Write downs hit Subsea 7 but liquidity position remains strongCompany News // March 3, 2016
Jean Cahuzac, Chief Executive Officer of Subsea 7, says the company delivered good operational and financial performance in 2015 in what he described as "a very challenging market."
Revenue for the full year 2015 of US$4.8 billion (2014: US$6.9 billion) reflected lower levels of activity resulting from the industry downturn. Adjusted EBITDA was US$1,217 million driven by consistently good project execution and strong cost discipline. Adjusted EBITDA percentage was 26 per cent, five percentage points higher than the prior year in part due to significant progress on several large projects that reached the final stages of execution.
However, a downward revision of forecast activity levels resulted in an impairment charge of US$521 million relating to goodwill and US$136 million relating to vessels and equipment. This contributed to a reported net loss for the year of US$37 million. Excluding the US$521 million goodwill impairment charge, net income was US$484 million.
Subsea 7 said the group’s liquidity position "remains strong" with cash and cash equivalents of US$947 million and net cash of US$423 million as at 31 December. In addition, the group had unutilised credit facilities totalling US$857 million. Working capital discipline contributed towards US$1.0 billion of cash generated from operating activities in the year.
The low price of oil and uncertain market outlook resulted in fewer new awards to market in 2015 as clients delayed projects and reduced their expenditure. In this context, Subsea 7 achieved US$3.4 billion order intake during 2015, reflecting its strong competitive position and collaborative approach to drive lower cost solutions. In February 2016 Subsea 7 was awarded the West Nile Delta Phase Two project, offshore Egypt, this large award is in addition to the US$6.1 billion order backlog reported at 31 December 2015 (2014: US$8.2 billion).
Subsea 7 implemented a number of initiatives in 2015 to position itself for an extended period of low activity and strengthen itself for when the business environment improves.

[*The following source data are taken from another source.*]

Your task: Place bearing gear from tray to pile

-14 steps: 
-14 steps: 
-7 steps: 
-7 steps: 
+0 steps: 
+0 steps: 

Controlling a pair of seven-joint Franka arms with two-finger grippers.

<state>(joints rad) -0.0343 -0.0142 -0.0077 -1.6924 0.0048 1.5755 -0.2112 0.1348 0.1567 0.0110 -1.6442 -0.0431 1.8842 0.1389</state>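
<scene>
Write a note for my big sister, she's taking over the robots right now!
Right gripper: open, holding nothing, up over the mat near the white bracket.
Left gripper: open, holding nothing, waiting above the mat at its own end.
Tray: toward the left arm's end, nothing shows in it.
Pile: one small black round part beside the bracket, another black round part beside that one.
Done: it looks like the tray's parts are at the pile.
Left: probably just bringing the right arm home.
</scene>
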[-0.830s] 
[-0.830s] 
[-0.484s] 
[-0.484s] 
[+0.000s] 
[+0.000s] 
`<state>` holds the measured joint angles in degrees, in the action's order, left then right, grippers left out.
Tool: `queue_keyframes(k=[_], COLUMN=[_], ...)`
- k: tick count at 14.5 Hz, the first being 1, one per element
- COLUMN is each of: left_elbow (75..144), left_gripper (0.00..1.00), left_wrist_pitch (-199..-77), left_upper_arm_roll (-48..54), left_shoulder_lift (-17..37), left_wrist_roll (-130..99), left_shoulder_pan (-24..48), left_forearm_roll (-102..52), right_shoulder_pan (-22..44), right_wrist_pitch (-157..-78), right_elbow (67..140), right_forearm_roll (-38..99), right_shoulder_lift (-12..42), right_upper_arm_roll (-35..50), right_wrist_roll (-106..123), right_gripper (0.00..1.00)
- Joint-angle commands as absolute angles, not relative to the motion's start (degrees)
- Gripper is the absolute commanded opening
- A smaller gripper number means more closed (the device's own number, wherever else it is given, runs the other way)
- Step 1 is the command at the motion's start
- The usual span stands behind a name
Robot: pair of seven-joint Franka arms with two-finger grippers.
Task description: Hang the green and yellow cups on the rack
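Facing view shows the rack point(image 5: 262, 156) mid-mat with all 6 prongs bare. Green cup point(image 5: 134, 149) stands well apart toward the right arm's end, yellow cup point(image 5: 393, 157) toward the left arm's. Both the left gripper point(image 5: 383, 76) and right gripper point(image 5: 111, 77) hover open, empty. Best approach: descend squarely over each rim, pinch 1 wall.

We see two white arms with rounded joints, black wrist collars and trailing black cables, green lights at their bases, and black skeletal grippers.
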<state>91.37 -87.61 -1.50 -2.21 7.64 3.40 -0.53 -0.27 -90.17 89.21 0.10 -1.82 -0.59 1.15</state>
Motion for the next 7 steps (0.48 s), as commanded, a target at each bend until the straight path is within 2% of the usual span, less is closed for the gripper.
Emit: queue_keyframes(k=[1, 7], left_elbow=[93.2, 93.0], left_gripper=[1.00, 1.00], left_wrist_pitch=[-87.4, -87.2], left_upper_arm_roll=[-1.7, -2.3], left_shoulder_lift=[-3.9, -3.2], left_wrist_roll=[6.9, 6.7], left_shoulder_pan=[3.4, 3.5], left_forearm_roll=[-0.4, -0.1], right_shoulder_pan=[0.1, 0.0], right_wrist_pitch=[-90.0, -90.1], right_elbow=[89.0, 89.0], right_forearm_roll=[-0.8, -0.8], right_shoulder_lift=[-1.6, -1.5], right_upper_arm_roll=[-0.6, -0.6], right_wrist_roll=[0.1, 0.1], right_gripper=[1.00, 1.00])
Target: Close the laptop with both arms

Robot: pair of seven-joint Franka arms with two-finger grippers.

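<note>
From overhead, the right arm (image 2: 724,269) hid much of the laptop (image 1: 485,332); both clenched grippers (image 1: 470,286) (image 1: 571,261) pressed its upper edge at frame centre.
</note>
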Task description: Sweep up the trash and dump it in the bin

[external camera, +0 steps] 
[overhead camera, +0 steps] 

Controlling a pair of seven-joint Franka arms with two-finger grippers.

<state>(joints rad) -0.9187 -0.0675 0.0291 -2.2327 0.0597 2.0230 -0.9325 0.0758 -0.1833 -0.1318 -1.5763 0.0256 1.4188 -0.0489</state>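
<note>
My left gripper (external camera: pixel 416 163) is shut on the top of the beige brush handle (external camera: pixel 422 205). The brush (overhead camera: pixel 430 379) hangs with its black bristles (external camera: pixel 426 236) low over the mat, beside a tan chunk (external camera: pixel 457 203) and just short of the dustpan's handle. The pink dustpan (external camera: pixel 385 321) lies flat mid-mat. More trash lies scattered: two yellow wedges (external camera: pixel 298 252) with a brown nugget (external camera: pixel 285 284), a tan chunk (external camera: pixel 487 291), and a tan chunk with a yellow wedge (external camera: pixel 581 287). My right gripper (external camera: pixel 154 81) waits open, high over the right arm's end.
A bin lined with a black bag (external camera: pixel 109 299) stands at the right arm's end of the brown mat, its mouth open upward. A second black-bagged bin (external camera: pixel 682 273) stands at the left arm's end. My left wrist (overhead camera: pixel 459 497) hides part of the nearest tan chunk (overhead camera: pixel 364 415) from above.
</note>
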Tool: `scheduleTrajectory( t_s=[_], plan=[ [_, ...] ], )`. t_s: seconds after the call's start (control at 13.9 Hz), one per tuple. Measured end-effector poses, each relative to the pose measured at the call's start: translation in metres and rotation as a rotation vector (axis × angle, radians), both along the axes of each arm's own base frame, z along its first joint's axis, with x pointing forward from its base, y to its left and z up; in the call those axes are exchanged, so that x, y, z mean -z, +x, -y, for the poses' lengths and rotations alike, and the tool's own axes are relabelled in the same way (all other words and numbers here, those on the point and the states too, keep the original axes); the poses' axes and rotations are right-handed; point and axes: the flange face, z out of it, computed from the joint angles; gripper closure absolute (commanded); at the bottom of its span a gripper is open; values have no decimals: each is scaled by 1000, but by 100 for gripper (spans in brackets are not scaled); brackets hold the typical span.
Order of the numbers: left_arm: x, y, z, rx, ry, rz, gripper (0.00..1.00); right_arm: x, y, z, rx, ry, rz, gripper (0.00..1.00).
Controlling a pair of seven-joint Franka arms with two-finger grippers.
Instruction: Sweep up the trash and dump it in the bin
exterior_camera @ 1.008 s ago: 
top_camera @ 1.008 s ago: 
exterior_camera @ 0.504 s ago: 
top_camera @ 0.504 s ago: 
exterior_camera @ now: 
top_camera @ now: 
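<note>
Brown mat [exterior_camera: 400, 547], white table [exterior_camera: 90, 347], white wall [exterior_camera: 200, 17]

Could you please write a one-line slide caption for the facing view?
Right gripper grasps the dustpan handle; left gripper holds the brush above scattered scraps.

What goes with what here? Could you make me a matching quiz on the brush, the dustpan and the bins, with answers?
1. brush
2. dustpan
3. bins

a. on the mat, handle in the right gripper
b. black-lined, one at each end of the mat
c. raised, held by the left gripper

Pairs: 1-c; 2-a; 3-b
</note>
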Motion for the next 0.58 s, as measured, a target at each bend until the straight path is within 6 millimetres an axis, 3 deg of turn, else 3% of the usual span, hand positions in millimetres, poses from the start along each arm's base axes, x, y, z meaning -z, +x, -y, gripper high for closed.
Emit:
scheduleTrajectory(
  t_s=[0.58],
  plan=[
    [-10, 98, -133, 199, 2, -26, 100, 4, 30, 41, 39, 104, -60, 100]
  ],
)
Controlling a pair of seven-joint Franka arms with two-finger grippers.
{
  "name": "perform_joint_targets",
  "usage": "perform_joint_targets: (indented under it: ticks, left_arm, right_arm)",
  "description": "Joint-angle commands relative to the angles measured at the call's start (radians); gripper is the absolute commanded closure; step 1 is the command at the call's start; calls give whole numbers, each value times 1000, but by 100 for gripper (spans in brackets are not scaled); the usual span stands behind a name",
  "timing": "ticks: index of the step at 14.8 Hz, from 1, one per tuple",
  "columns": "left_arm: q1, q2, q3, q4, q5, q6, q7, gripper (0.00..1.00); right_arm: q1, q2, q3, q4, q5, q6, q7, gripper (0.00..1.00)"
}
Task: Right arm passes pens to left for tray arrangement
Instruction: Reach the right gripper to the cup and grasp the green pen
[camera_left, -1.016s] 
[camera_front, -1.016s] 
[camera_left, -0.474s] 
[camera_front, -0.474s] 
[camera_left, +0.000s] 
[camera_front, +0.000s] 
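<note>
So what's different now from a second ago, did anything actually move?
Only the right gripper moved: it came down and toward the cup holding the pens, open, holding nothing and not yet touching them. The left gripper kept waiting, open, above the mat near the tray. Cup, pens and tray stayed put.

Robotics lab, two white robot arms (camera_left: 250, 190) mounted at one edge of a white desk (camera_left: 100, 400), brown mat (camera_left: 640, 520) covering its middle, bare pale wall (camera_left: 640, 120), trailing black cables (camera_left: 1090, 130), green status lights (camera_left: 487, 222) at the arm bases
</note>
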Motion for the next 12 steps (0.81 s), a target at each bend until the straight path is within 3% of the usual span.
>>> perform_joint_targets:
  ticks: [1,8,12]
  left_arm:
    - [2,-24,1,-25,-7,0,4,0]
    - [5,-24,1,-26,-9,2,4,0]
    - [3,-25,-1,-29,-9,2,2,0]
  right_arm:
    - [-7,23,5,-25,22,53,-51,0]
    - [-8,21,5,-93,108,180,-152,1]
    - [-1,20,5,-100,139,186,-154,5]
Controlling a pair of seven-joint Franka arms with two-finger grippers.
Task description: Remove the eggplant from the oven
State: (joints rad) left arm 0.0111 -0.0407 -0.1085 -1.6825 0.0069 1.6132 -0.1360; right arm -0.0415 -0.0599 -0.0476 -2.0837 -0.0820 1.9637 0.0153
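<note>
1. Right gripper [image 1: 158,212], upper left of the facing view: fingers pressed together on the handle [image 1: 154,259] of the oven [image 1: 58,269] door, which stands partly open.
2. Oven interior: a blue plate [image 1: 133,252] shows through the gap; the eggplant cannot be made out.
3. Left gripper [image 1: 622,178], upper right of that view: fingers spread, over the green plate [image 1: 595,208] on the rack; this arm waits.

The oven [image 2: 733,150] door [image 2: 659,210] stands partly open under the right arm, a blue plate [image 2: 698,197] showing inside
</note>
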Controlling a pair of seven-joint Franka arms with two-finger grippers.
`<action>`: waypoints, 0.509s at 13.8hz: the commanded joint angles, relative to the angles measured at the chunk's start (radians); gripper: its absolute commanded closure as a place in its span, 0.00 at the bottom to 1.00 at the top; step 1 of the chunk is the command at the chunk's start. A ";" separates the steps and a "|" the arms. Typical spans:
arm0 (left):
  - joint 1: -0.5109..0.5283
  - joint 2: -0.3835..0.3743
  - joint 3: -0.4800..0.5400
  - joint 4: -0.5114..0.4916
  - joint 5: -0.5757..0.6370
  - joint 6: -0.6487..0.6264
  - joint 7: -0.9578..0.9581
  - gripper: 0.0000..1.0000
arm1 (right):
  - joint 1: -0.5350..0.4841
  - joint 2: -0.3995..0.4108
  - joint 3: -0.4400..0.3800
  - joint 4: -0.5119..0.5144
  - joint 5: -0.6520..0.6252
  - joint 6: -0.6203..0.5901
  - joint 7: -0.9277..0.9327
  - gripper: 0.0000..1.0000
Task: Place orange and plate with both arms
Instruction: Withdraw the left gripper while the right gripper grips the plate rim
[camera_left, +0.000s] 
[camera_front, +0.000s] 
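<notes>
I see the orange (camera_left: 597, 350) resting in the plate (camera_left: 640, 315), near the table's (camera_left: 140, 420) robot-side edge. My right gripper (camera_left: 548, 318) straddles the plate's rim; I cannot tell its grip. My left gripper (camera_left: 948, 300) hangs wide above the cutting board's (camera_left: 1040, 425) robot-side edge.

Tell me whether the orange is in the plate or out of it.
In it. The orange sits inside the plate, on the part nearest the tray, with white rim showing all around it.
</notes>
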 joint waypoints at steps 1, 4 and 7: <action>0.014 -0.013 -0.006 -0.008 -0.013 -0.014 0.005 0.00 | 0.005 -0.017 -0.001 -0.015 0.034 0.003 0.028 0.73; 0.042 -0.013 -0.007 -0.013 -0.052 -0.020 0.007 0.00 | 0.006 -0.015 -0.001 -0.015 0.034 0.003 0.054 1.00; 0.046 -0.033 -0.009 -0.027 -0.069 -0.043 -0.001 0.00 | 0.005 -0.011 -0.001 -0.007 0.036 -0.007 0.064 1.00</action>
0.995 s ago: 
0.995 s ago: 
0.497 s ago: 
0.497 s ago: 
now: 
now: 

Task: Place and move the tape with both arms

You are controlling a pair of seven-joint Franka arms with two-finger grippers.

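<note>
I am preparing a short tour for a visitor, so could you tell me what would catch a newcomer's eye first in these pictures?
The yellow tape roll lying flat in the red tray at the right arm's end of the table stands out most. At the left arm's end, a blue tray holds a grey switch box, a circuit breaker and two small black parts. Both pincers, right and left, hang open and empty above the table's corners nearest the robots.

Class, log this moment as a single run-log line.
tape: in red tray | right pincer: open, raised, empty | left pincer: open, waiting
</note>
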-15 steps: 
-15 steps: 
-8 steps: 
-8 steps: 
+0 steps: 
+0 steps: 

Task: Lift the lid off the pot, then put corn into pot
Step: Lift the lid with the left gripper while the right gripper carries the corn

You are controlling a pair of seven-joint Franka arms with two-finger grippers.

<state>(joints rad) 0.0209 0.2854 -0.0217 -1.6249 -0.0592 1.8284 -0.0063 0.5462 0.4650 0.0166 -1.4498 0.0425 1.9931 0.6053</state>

These initiatives included simplification of the group’s reporting structure, formation of new alliances with industry leading partners, investment in innovation to drive lower cost solutions through new technology and better ways of working, and reduction of costs by resizing the business.
The cost reduction and resizing programme announced in May 2015 set out plans to deliver approximately US$550 million of annualised cost savings through a workforce reduction of 2,500 and the removal of 12 vessels from the active fleet by early 2016. Resizing actions exceeded this guidance and Subsea 7 ended 2015 with a workforce of approximately 9,800 people, down from approximately 13,400 a year earlier, and as at the end of February 13 vessels have been removed from the active fleet, with an additional chartered vessel due to be returned to its owner before the end of the first quarter 2016. The restructuring charge of US$136 million relating to the resizing programme, included in adjusted EBITDA, was broadly offset by cost savings delivered by the programme in the same period.
In order to preserve the group’s financial flexibility during the sustained industry downturn, the board of directors will recommend to the shareholders at the Annual General Meeting that no dividend be paid in respect of 2015.